Work item ▸ Transcribe the whole listing precisely, leaving nothing out.

########################################

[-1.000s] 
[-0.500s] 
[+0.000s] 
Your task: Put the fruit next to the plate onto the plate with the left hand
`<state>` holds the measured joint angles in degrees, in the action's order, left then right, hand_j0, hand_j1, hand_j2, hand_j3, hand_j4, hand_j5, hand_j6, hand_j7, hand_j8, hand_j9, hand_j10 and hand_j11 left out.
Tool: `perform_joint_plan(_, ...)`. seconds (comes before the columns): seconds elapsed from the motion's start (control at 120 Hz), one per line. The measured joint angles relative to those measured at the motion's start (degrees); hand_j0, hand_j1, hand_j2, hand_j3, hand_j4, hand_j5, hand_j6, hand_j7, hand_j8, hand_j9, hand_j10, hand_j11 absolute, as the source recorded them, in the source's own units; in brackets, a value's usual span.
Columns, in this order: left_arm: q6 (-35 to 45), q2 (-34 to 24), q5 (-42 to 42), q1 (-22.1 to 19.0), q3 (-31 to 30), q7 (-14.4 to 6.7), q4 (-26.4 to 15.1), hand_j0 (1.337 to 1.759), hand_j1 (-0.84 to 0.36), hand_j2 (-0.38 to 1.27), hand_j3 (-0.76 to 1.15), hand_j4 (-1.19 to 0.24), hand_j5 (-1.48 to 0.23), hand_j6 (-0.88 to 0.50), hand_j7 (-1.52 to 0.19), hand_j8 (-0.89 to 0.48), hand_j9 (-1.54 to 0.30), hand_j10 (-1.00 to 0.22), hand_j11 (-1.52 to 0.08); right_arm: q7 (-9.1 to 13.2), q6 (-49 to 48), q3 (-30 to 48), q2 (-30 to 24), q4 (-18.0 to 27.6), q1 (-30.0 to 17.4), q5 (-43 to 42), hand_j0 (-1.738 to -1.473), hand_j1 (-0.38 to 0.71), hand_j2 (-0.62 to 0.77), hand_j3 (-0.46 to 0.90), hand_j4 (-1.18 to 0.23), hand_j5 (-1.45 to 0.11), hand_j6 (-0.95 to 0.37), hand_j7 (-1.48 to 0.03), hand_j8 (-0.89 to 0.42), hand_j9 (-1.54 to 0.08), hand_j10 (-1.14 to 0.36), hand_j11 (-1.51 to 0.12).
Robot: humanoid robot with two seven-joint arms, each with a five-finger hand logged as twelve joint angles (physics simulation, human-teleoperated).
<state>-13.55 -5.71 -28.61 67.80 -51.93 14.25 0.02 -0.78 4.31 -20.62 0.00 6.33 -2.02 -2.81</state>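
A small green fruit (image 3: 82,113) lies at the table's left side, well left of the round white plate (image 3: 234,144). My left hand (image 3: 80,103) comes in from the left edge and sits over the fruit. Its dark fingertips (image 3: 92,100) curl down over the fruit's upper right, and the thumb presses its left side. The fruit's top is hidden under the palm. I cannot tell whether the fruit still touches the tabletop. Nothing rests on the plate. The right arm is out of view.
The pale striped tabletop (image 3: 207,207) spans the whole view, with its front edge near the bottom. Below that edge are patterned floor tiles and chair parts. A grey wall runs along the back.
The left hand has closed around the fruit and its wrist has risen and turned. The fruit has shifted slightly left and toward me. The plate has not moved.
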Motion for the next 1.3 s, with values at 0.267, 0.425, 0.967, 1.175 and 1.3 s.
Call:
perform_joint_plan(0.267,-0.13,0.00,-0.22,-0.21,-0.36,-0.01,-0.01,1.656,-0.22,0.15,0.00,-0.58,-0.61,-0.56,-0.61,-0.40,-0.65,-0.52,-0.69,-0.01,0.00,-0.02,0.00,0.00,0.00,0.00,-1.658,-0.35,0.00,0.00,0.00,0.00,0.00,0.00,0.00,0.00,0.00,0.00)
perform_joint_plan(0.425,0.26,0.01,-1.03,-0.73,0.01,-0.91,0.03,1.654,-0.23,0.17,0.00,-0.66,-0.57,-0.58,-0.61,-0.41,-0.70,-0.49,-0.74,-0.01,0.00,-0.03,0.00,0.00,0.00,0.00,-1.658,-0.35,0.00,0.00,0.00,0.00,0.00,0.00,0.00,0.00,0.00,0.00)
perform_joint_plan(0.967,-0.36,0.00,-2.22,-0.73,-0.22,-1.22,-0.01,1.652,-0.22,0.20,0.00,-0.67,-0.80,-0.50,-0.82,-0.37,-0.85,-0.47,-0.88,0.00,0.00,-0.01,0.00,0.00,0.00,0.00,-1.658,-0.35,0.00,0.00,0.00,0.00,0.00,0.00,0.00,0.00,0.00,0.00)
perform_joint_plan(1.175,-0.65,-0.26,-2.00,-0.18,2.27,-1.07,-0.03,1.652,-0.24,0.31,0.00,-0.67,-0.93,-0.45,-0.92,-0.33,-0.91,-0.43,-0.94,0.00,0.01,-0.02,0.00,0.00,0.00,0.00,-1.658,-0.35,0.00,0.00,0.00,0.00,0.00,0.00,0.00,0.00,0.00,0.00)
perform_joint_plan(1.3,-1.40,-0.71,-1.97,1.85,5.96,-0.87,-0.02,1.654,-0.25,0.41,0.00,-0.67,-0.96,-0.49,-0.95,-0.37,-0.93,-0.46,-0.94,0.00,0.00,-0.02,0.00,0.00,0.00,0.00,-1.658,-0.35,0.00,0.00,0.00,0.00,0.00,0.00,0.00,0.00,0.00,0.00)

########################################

Solution to this problem ▸
[-1.000s] 
[-0.500s] 
[+0.000s] 
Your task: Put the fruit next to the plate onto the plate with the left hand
`<state>` holds the measured joint angles in degrees, in the action's order, left then right, hand_j0, hand_j1, hand_j2, hand_j3, hand_j4, hand_j5, hand_j6, hand_j7, hand_j8, hand_j9, hand_j10 and hand_j11 left out.
Tool: `perform_joint_plan(_, ...)`. seconds (comes before the columns): seconds elapsed from the motion's start (control at 120 Hz), one per line. The measured joint angles relative to those measured at the motion's start (degrees); hand_j0, hand_j1, hand_j2, hand_j3, hand_j4, hand_j5, hand_j6, hand_j7, hand_j8, hand_j9, hand_j10, hand_j11 absolute, as the source recorded them, in the source's own units; in brackets, a value's usual span.
Columns, in this order: left_arm: q6 (-35 to 45), q2 (-34 to 24), q5 (-42 to 42), q1 (-22.1 to 19.0), q3 (-31 to 30), q7 (-14.4 to 6.7), q4 (-26.4 to 15.1), hand_j0 (1.337 to 1.759), hand_j1 (-0.84 to 0.36), hand_j2 (-0.38 to 1.27), hand_j3 (-0.76 to 1.15), hand_j4 (-1.19 to 0.24), hand_j5 (-1.48 to 0.23), hand_j6 (-0.88 to 0.50), hand_j7 (-1.52 to 0.19), hand_j8 (-0.89 to 0.48), hand_j9 (-1.54 to 0.30), hand_j10 (-1.00 to 0.22), hand_j11 (-1.52 to 0.08); right_arm: q7 (-9.1 to 13.2), q6 (-49 to 48), q3 (-30 to 48), q2 (-30 to 24), q4 (-18.0 to 27.6), q1 (-30.0 to 17.4), q5 (-43 to 42), hand_j0 (-1.738 to -1.473), hand_j1 (-0.38 to 0.71), hand_j2 (-0.62 to 0.77), hand_j3 (-0.46 to 0.90), hand_j4 (-1.18 to 0.23), hand_j5 (-1.45 to 0.11), hand_j6 (-0.95 to 0.37), hand_j7 (-1.48 to 0.03), hand_j8 (-0.89 to 0.42), hand_j9 (-1.54 to 0.08), hand_j10 (-1.14 to 0.36), hand_j11 (-1.51 to 0.12).
Robot: humanoid robot with two seven-joint arms, each with a five-finger hand logged as twelve joint angles (physics simulation, human-teleoperated).
<state>-13.55 -5.71 -28.61 67.80 -51.93 14.25 0.02 -0.78 4.31 -20.62 0.00 6.33 -2.02 -2.81</state>
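A small green fruit (image 3: 82,113) lies at the table's left side, well left of the round white plate (image 3: 234,144). My left hand (image 3: 80,103) comes in from the left edge and sits over the fruit. Its dark fingertips (image 3: 92,100) curl down over the fruit's upper right, and the thumb presses its left side. The fruit's top is hidden under the palm. I cannot tell whether the fruit still touches the tabletop. Nothing rests on the plate. The right arm is out of view.
The pale striped tabletop (image 3: 207,207) spans the whole view, with its front edge near the bottom. Below that edge are patterned floor tiles and chair parts. A grey wall runs along the back.
The left hand has closed around the fruit and its wrist has risen and turned. The fruit has shifted slightly left and toward me. The plate has not moved.
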Motion for the next 1.3 s, with values at 0.267, 0.425, 0.967, 1.175 and 1.3 s.
Call:
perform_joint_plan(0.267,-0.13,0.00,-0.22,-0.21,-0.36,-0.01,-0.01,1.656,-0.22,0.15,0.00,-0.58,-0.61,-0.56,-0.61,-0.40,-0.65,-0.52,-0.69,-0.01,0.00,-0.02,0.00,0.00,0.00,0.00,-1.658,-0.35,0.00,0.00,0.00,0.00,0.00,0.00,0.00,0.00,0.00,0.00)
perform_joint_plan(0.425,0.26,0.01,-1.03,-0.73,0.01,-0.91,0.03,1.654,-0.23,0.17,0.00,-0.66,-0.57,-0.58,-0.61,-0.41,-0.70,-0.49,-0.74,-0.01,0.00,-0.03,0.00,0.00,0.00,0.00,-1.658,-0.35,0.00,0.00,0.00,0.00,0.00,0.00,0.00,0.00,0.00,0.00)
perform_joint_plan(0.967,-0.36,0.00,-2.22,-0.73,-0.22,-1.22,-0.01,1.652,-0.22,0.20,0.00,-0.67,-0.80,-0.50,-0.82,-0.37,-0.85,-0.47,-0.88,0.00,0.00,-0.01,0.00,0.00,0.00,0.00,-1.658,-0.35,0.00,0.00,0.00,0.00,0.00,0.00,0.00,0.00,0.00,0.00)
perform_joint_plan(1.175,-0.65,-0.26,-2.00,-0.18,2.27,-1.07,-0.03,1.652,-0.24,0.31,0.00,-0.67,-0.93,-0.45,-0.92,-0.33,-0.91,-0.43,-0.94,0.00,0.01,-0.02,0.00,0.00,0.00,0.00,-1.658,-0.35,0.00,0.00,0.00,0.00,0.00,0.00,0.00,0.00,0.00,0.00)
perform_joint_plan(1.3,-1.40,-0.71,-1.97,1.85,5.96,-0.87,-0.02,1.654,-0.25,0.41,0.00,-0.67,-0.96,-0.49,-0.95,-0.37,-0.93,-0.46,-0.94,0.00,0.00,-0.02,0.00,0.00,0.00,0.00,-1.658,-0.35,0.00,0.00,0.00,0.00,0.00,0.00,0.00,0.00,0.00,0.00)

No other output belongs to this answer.